DESCRIPTION OF THE TASK:
Show each line of the data below in which "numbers" occurs.

PROVIDED MATERIAL:
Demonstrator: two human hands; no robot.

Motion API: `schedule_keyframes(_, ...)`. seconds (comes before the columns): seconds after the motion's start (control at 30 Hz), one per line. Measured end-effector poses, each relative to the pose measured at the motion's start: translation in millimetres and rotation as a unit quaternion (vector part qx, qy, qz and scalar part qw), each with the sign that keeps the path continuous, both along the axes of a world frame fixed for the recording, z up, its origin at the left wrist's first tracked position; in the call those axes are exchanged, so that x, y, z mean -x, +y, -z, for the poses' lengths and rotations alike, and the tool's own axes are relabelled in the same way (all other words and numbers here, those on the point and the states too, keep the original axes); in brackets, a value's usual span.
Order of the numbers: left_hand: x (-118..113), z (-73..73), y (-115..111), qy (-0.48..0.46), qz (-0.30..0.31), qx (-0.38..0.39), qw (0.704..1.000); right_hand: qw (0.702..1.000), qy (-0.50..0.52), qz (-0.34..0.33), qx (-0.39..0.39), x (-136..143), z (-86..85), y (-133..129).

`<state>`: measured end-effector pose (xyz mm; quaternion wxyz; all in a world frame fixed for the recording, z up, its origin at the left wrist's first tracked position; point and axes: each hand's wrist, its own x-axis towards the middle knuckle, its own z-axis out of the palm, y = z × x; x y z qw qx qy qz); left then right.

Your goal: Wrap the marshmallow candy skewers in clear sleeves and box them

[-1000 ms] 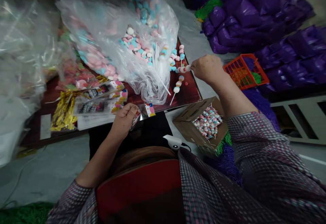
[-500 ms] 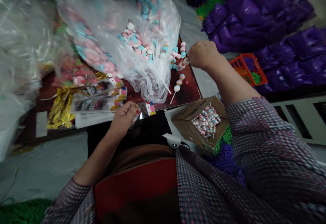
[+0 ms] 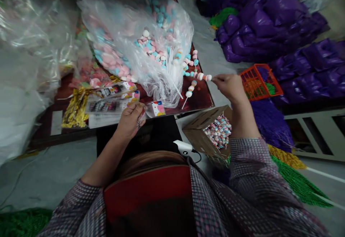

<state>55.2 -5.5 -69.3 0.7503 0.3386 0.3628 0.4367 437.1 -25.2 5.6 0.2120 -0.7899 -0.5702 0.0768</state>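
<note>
- I see the left hand [image 3: 132, 118] at the near edge of the dark red table [image 3: 203, 100], thumb and fingers pressed together on a clear plastic packet with a colourful dotted end panel [image 3: 159, 108]; that panel sticks out to the right of the hand.
- I see the right hand [image 3: 230, 86] past the table's right edge, fingertips drawn narrow around the right end of a skewer of pink, white and orange candies [image 3: 202, 76]; the skewer points left over the table.
- Just nearer than it, I make out a second candy skewer with a white stick [image 3: 191, 89] lying on the table.
- Farther left, I have a large clear plastic bag of pink, blue and white candies [image 3: 111, 59], with a bundle of thin white sticks [image 3: 172, 72] on its near right part.
- Left of the left hand, I view flat clear printed packets [image 3: 107, 105] beside shredded gold foil [image 3: 74, 112].
- Near right, below the table's edge, I spot a brown cardboard box [image 3: 196, 138] holding many small wrapped candies [image 3: 219, 131].
</note>
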Motion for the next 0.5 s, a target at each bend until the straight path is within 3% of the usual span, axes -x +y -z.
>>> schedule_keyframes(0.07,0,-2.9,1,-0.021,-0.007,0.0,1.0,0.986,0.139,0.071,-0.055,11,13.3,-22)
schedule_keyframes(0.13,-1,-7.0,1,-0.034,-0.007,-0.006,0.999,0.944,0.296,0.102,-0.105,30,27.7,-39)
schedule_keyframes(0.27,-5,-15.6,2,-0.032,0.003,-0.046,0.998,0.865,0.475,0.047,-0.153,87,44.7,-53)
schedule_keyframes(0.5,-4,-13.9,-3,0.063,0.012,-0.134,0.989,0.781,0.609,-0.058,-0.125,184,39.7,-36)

SOLUTION FOR THIS PROBLEM:
Motion API: `schedule_keyframes(_, ...)`. seconds (comes before the columns): seconds after the motion's start (control at 30 Hz), one per line. Measured end-effector poses, each relative to the pose measured at the motion's start: translation in millimetres and rotation as a unit quaternion (vector part qx, qy, qz and scalar part qw), each with the sign that keeps the path continuous, both along the axes of a world frame fixed for the recording, z up, its origin at the left wrist's first tracked position; in the call those axes are exchanged, so that x, y, z mean -x, +y, -z, for the poses' lengths and rotations alike, and the tool's own axes are relabelled in the same way (all other words and numbers here, those on the point and the states too, keep the original axes); in brackets, a value's usual span.
Order of the numbers: left_hand: x (-118..113), z (-73..73), y (-115..111), qy (-0.48..0.46), qz (-0.30..0.31), qx (-0.38..0.39), qw (0.704..1.000); right_hand: qw (0.702..1.000), qy (-0.50..0.52), qz (-0.34..0.33), qx (-0.39..0.39), x (-136..143), z (-86..85), y (-133..129).

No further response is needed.